Gdf8 overexpression in mouse adipose tissue not only decreases adipocyte size, but also confers resistance to diet-induced obesity, consistent with its antiadipogenic roles in vitro (94, 98, 130). In contrast, Gdf8 overexpression in skeletal muscle results in larger epididymal fat pads (131), the reciprocal phenotype of muscle-specific inactivation. Systemic overexpression, however, achieved by im injection of GDF8-producing CHO cells, results in reduced skeletal muscle mass and a nearly complete loss of WAT (132). Similarly, sc injection of GDF8 significantly reduces adiposity, but does not affect muscle mass or total body weight, possibly due to differences in the levels of bioactive protein in the two models (132). Although the effects on skeletal muscle might have been predicted with CHO cell overexpression, the repressive effects on adipose cannot be easily reconciled with the “glycolytic shift” model detailed above and suggest that more than one mechanism mediates GDF8's effects on adiposity. Direct (GDF8 signaling) or indirect (BMP inhibition) effects on adipocyte differentiation or function are potential mechanisms that are consistent with the observations from systemic overexpression models.
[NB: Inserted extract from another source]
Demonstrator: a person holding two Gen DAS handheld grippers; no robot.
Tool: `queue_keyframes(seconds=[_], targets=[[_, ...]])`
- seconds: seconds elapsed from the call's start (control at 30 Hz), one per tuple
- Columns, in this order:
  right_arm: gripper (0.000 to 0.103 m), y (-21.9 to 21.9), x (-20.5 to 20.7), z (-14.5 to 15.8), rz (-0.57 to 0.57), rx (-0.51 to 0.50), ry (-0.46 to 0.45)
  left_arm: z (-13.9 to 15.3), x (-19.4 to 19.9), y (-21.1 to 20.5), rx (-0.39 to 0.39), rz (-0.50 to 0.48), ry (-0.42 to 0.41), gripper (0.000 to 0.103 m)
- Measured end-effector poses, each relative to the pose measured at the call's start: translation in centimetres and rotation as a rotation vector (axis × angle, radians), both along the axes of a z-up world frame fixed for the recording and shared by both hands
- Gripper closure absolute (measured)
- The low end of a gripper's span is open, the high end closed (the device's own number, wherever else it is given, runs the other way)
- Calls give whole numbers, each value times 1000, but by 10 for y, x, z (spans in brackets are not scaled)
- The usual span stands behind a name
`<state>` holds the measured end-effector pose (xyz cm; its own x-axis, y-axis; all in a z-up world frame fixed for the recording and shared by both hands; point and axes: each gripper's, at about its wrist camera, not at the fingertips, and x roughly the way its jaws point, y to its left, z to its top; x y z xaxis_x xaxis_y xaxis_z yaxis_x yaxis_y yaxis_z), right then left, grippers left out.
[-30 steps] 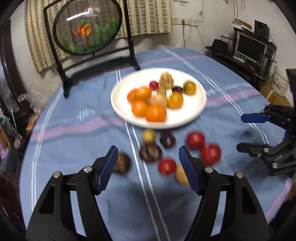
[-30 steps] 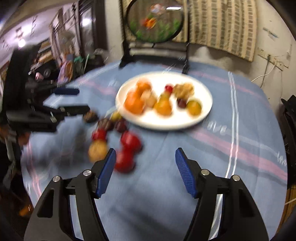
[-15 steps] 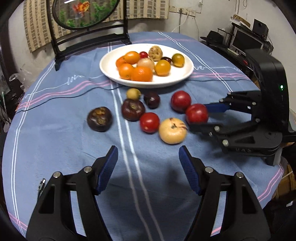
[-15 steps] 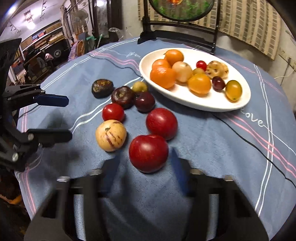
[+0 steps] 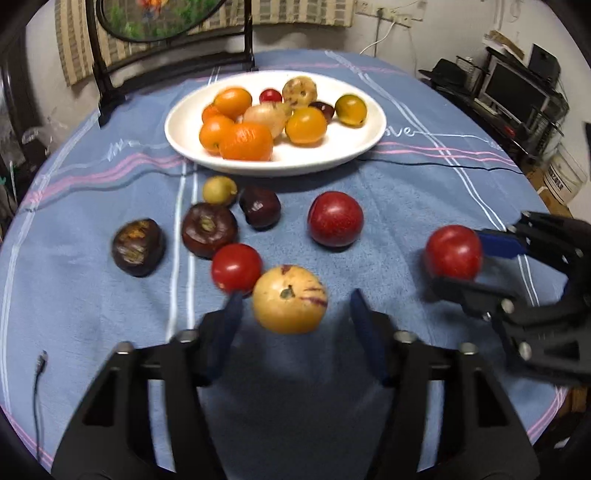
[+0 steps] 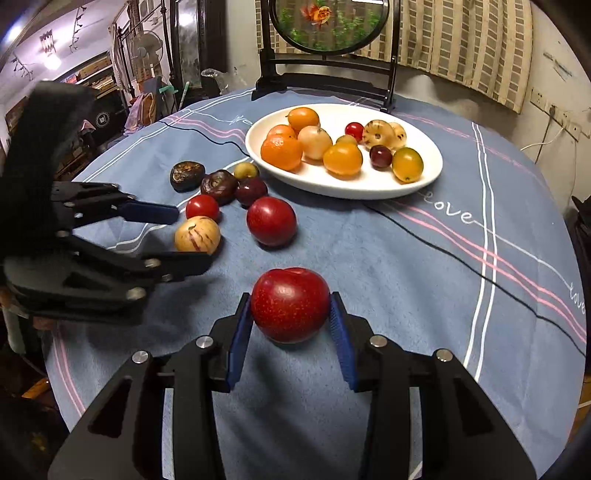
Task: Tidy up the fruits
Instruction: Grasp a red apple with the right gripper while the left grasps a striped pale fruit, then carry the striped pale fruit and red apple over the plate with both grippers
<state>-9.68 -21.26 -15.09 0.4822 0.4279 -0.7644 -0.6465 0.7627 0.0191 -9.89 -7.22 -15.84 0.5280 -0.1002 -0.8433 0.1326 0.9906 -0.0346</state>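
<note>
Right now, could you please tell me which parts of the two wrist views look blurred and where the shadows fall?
Left wrist view: the left gripper is motion-smeared around the yellow purple-streaked round fruit; the white oval plate is sharper. Right wrist view: crisp; the right gripper and its red apple-like fruit cast a soft shadow on the blue striped tablecloth. Both edges curve.

Left wrist view: rides the left gripper (image 5: 295, 314), looking steeply down and forward across the blue striped tablecloth (image 5: 406, 206), close to the yellow purple-streaked round fruit (image 5: 290, 299); motion blur softens its own fingers, so their contact is perhaps unreadable.
Right wrist view: rides the right gripper (image 6: 291, 317), tilted down, close over the red speckled plum (image 6: 290, 309), facing the white oval plate (image 6: 369, 186).
Shared: both see plate, loose fruit, round fish-painted screen (image 6: 328, 22), and each other's gripper.
</note>
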Motion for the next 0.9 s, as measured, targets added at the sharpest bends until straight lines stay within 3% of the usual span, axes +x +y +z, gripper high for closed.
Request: queue_keyframes(seconds=[0.07, 0.3, 0.5, 0.9], targets=[[61, -1, -1, -2, -1, 4, 3, -2, 1, 0, 26, 15, -13, 61], [61, -6, -10, -3, 5, 26, 11, 9, -22, 13, 9, -17, -53, 62], [61, 0, -21, 1, 8, 52, 15, 19, -39, 17, 89, -19, -108, 62], [61, 33, -40, 2, 40, 58, 44, 24, -50, 26, 98, -11, -133, 62]])
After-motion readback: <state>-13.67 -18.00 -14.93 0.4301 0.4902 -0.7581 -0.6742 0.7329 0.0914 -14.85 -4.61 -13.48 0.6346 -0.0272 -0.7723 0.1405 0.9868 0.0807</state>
E. Follistatin and follistatin-like expression correlate with obesity and adipogenesis

The properties of some activin and GDF8 binding proteins implicate them as possible contributors to the regulation of adiposity. Genetic (ob/ob) and diet-induced obesity mouse models exhibit an increase in sc and decrease in visceral adipose expression of follistatin-like 3 (Fstl3) relative to regular diet controls (133). Similarly, follistatin (Fst) mRNA displays adipose depot-selective expression characteristics in obese women; however, in contrast to Fstl3, Fst mRNA levels are diminished in sc but not in visceral adipose depots of these individuals. Follistatin is also a proadipogenic factor in human bone marrow-derived MSCs and sc WAT-derived preadipocytes (134). In contrast, expression of follistatin-like 1 (Fstl-1) protein, which occurs at high levels in undifferentiated 3T3-L1 cells and primary preadipocytes, declines rapidly during adipocyte differentiation (135).

Fstl3 knockout mice exhibit no significant effects on muscle mass, but instead display reduced adiposity that is selective for visceral fat depots, presumably due to alternative distribution of lipids to other fat depots and the liver because total body fat content is not different from controls (136). This may be due in part to the stimulatory effects of the mutation on pancreatic islet development and consequential effects on insulin production and nutrient metabolism.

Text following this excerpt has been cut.